Universal PicturesMarty are you OK, are you OK, are you OK Marty?
While bulletproof vests do of course absorb bullets, all that energy still has to go somewhere. So getting shot feels like taking a 90 mph fastball to the chest it might not kill you, but it will give you a nasty bruise, knock you on your ass, and possibly even wind you. Injuries caused Canada Goose online by bulletproof vests doing their job even have their own canada goose clearance sale name: Canada Goose Parka behind armor blunt Canada Goose sale trauma. And BABTs can mean anything from lacerations to fractured ribs to damaged vital organs. That’s better than dying, yes, but you’re not strolling away from that with a quick pun and a wink to the camera.
Lionsgate FilmsTry to explain those bruises to CPS.
But while the move undoubtedly looks cool, it would actually result in nothing more than piles of mangled assassins rotting quietly canada goose deals in haystacks. According to some especially nerdy scientists at the University of Leicester, it would be safe to jump into hay from a maximum height of about 12 meters (or 39.3 American Freedoms). You could probably survive a jump of up to 50 meters (164 feet), but you wouldn’t be in any condition to parkour away from pursuing guards afterward. Any building taller than that, and the deceleration would be too much too quick for all but the most gelatinous assassin.
UbisoftThat goes for diving into water, too.
As a general rule, it’s safe to assume that even a three story building is taller than the safety limit, and the towering spires of Assassin’s Creed are well beyond that. We know, it’s almost like video games are unrealistic. A big guy is running at you with an ax. Time to dodge roll!
Nintendo”They all laughed when I bought that hat glue!

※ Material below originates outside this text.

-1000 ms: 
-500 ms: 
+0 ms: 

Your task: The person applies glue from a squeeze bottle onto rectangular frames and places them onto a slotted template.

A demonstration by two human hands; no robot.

Well, who’s stupid now?!”
Surely, real battlefields of yore were also full of warriors gracefully tumbling out of the way of their opponents’ blades. Why, look at this modern recreation wherein. huh.
via KotakuMissing: the part when the other loots his pockets.
Yeah, it turns out that buy canada goose jacket if your opponent isn’t locked in a laughably long video game animation, it’s the easiest thing in the world for them to adjust their swing while you’re flailing around on the ground. In real combat, dodging is all about keeping your movements as simple and efficient as possible, so as to not leave any openings. Look, you probably weren’t going buy canada goose jacket cheap to get in a sword fight with a maniac anyway, but on the off chance your Saturday night goes awry, we’re just saying: Don’t somersault.